The KageFit team participated in the Georgia Winter Classic in December, where the youth team placed 13 out of 75 and the adult team placed 1 out of 75. The scores placed KageFit in second place overall, Mills said. 

KageFit for children:

Mills said he has watched as MMA has become a mainstream sport and more and more people in Lee County have shown interest. 

Some of his younger students practice at KageFit full time and do not play other sports. Other students use the skills Mills teaches to apply to activities like wrestling, and some train at Kage Fit during the off-season for football or basketball. 

Mills tries to teach his students life skills, in addition to physical skills.

Mills said that his younger students, those in middle school and high school, can learn the skills they need to defend themselves from bullies, not just physically but mentally and verbally. 

“Once kids realize that they can physically defend themselves, it’s so much easier for them just to walk away from the verbal altercation, the name calling and that’s like water off a duck’s back to them because it doesn’t affect them,” Mills said. 

There is a lot to learn in competition, too. 

“You have to learn how to process losing, which I think is an important life skill,” he said. “I’m not big on participation trophies. We even have it written on the wall there, ‘In Ju Jitsu there’s no losing, only winning and learning. So you win, or if you lose, there’s something valuable to learn from that.”

Mills said that over the eight years KageFit has been open, he’s had parents come to him and say that the skills he taught their children carried over into other areas of their life. 

“To me, the most important thing for kids is not only winning, but learning and becoming better people.”
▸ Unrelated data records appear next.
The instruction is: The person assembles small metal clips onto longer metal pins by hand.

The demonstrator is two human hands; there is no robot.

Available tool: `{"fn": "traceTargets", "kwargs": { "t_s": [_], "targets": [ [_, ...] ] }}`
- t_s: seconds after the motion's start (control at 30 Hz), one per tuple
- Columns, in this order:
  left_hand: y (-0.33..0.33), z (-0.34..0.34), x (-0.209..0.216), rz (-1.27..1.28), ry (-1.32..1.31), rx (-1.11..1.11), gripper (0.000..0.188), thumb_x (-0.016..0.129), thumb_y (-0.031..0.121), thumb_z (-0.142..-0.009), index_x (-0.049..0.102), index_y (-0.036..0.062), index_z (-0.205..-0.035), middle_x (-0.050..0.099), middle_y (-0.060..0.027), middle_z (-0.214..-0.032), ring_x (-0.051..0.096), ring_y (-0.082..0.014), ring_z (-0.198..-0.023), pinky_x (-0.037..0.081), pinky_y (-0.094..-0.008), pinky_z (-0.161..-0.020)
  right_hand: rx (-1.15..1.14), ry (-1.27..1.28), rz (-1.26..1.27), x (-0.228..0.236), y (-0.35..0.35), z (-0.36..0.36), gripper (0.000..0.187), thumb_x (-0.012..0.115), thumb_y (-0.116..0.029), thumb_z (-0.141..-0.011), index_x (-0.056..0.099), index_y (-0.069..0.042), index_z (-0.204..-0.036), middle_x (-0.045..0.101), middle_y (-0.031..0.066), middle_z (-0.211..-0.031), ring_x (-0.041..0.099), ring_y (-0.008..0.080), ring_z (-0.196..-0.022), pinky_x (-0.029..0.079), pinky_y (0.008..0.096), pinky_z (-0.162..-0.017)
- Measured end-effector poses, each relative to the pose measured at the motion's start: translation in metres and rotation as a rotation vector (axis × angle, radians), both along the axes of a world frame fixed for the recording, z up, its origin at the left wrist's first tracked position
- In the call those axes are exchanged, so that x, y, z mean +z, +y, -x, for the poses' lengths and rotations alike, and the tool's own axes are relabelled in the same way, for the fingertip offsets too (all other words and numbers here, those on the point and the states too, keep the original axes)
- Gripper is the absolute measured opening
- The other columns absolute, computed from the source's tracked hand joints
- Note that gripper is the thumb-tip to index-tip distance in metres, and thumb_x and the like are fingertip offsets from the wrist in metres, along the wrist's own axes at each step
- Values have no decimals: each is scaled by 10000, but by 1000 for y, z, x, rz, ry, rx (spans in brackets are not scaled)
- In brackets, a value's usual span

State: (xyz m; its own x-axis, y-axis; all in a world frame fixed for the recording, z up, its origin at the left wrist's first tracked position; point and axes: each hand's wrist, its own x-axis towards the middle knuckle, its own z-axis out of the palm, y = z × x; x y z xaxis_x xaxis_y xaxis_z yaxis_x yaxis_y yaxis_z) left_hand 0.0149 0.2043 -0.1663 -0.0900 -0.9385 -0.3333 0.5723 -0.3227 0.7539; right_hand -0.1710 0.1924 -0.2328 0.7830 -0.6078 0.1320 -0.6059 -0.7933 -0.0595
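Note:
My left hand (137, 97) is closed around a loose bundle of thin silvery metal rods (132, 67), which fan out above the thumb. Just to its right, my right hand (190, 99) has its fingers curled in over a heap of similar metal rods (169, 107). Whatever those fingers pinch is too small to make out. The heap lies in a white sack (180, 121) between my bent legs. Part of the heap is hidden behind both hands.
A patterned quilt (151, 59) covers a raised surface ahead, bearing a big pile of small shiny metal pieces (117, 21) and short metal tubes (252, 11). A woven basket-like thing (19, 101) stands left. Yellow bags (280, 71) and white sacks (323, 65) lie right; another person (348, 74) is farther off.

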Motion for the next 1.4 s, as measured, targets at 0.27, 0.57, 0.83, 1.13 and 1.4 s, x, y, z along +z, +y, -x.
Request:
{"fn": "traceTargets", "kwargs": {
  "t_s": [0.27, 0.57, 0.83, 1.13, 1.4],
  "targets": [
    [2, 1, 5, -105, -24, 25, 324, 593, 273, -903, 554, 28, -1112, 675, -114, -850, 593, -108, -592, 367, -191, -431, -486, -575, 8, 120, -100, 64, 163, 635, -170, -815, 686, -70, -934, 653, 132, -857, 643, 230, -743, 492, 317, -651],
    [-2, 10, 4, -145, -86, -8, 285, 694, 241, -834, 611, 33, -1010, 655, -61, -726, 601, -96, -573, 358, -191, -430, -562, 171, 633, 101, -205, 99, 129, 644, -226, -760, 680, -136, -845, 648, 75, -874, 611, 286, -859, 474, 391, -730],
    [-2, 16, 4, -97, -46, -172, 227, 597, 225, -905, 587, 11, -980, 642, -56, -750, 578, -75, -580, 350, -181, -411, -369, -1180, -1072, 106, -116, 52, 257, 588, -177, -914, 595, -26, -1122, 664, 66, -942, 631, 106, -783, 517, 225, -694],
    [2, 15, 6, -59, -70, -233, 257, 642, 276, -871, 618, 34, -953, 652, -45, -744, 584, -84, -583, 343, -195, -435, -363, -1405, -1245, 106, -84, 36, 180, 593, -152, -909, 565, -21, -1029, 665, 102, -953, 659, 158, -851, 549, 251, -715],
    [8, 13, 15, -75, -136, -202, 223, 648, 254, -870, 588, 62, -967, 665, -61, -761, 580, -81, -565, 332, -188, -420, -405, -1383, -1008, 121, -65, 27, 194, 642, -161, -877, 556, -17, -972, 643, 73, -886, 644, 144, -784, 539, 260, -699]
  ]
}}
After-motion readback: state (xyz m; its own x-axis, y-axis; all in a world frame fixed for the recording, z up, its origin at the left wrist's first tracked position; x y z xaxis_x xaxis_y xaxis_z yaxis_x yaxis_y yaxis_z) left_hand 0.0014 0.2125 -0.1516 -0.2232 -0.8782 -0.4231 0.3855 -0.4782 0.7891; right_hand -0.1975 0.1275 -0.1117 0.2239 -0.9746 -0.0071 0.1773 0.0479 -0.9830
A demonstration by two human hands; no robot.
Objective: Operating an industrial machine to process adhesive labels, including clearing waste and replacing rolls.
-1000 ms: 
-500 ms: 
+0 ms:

KageFit is for younger children too. 

James Gray Fenn is only three years old and has been training since July. 

“We wanted to toughen him up a little bit,” said his mom, Mallory McCain.

James Gray’s father, James Fenn said that they’d heard how good Shane was with children, too. 

Mills tries to make the classes fun for children. James Gray said his favorite part of the classes was when Mills set up an obstacle course. 

McCain said that since they home-school pre-school James Gray, KageFit gives him an opportunity to socialize. But both parents said that the classes have built confidence in their son. 

“In six months his confidence has grown so much, it’s unreal,” James said. 

Adult Students:

When Mills trains his adult students, there is a bigger focus on physical skills, rather than life skills. 

“A lot of adults are already set in their ways so they’re already going to feel the way they feel about certain situations, it’s not as much life preaching as it is more of having them understand a competition mindset, and a training aspect, and how to prepare their body, and how to take care of their body, how to eat properly, how to rest properly, how to train properly without injuring themselves,” Mills said. 

Mills has a mix of amateur and professional fighters in his classes and hopes to send students to professional fights in the near future. 

Tommy Hadaway has been training at KageFit for four years. 

He said that years before he’d trained in karate but had gotten out of shape. 

“I came here to try a fitness class,” Hadaway said. “I liked it a lot, it was really impressive, I can’t say enough about it.”

A year later, he joined more classes, like Ju Jitsu and Muay Thai. 

“It’s addictive,” Hadaway said. 

Hadaway said that he’s become comfortable with the group that trains in the morning and they push him to be as good as they are. 

As far as KageFit goes, Mills has big plans. He said he’d love to expand and attract more students. The dream is to become world-renowned, he said. 

“This is what I thoroughly enjoy doing,” Mills said. “It is a passion of mine. It brings me so much happiness every day.”